Pendant ces années troubles, la nouvelle génération d’intellectuels acadiens va poursuivre sur la voie de ses prédécesseurs, qui ont mis de l’avant des grands projets de colonisation et un régime favorisant la coopération chez les Acadiens. C’est d’ailleurs dans les années trente que le mouvement des caisses populaires acadiennes prend place, suivant l’ouverture de la première caisse populaire à Petit Rocher (N.-B.) en 1936.

Les Acadiens prennent aussi de plus en plus de place dans le domaine de la politique, surtout au Nouveau-Brunswick, où leur poids démographique leur permet d’exercer des pressions sur le gouvernement. Le nombre d’Acadiens sur la scène politique augmente et ceux-ci cherchent à faire la promotion de l’identité acadienne au sein du gouvernement provincial. Malgré tout, les inégalités persistent dans la représentation des populations francophone et anglophone. En Nouvelle-Écosse par exemple, même si les Acadiens constituent le dixième de la population, en 1928, ils n’ont que trois députés sur 43. Par ailleurs, ces tensions entre les anglophones et les francophones ne sont pas le seul fait de l’Acadie; elles règnent dans l’ensemble du Canada.

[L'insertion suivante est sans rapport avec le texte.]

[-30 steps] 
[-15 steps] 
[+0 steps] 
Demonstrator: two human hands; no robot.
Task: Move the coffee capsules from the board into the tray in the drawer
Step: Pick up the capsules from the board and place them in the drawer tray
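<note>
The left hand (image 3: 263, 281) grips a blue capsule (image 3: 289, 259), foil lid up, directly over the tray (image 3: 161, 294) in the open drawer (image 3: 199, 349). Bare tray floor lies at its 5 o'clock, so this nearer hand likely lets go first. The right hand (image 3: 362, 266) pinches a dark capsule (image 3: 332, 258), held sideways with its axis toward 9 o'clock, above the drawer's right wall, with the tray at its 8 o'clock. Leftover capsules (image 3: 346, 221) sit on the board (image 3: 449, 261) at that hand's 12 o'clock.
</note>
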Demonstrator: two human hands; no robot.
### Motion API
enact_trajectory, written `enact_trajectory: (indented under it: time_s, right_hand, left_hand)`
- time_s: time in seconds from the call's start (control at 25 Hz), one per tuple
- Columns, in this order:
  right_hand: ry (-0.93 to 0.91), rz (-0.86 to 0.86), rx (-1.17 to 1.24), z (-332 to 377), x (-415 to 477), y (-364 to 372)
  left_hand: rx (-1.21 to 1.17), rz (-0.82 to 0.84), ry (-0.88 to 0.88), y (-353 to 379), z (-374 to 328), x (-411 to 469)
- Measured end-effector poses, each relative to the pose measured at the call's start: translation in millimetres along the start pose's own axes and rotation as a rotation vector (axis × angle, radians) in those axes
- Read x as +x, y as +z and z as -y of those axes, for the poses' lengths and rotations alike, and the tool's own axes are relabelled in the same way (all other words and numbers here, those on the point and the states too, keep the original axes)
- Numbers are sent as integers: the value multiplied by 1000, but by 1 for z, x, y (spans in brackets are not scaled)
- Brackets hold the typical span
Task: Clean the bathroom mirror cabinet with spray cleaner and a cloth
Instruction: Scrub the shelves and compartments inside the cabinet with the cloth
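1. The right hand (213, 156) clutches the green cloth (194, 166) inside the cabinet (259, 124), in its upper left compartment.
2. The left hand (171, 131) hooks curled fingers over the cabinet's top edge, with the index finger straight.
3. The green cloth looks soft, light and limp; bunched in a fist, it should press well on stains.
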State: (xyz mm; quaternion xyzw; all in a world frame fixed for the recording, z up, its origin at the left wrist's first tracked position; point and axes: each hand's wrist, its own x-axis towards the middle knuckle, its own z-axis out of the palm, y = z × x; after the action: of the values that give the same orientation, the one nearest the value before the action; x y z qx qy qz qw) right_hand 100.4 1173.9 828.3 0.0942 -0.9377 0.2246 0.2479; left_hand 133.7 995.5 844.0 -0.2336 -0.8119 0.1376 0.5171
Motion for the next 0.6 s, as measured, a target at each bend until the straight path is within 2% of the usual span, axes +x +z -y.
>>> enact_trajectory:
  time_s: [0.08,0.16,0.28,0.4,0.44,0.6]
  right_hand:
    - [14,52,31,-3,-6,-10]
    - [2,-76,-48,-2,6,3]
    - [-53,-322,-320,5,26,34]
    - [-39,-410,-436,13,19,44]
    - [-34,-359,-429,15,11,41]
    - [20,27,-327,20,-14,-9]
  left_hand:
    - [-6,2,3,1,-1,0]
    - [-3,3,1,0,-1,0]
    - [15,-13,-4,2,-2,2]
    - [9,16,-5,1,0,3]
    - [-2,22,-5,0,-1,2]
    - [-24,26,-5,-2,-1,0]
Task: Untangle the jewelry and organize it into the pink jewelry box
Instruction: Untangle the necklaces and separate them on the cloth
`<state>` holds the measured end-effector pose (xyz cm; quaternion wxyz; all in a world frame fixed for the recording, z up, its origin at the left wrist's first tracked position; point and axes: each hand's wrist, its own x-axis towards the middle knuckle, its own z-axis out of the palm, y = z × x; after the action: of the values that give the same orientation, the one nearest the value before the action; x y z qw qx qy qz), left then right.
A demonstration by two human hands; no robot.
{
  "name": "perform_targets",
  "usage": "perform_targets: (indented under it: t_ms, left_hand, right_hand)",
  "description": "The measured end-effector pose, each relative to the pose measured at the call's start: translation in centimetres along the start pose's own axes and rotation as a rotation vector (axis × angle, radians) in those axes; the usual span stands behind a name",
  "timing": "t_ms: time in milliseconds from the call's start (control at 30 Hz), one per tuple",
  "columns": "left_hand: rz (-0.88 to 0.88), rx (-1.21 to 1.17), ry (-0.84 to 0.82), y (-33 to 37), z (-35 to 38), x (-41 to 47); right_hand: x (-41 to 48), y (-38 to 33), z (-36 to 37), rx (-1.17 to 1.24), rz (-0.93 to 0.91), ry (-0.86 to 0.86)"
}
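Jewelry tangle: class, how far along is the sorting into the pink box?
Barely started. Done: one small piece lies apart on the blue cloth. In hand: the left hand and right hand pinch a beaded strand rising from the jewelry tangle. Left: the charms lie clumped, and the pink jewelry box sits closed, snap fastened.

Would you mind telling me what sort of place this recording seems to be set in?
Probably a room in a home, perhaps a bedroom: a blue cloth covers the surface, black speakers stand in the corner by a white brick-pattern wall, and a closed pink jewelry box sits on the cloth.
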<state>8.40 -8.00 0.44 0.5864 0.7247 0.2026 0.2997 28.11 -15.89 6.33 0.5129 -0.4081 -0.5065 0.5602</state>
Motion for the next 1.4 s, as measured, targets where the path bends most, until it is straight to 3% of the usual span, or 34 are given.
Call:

Ainsi, bien qu’elle constate les progrès qui se sont effectués depuis les années 1880, l’élite doit reconnaître les importants ravages que font l’assimilation de la population francophone et les misères du système d’enseignement public et post-secondaire, qui ne répondent pas aux besoins des Acadiens. L’élite acadienne estime que pour défendre ces grands dossiers, elle se doit d’établir des liens plus solides avec la francophonie, l’union étant un atout important.

Consolidant les liens avec leurs homologues français et québécois, les leaders acadiens s’engagent avec eux à la promotion de la langue française et du développement des communautés françaises en Amérique et au Canada. Sur le plan local, l’élite se fait aussi entendre, affirmant être la porte-parole des Acadiens à travers La voix d’Évangéline, l’Ordre Social et le Petit courrier du sud-ouest de la Nouvelle-Écosse, trois journaux fondés par les leaders acadiens pour défendre le projet de société auquel ils aspirent.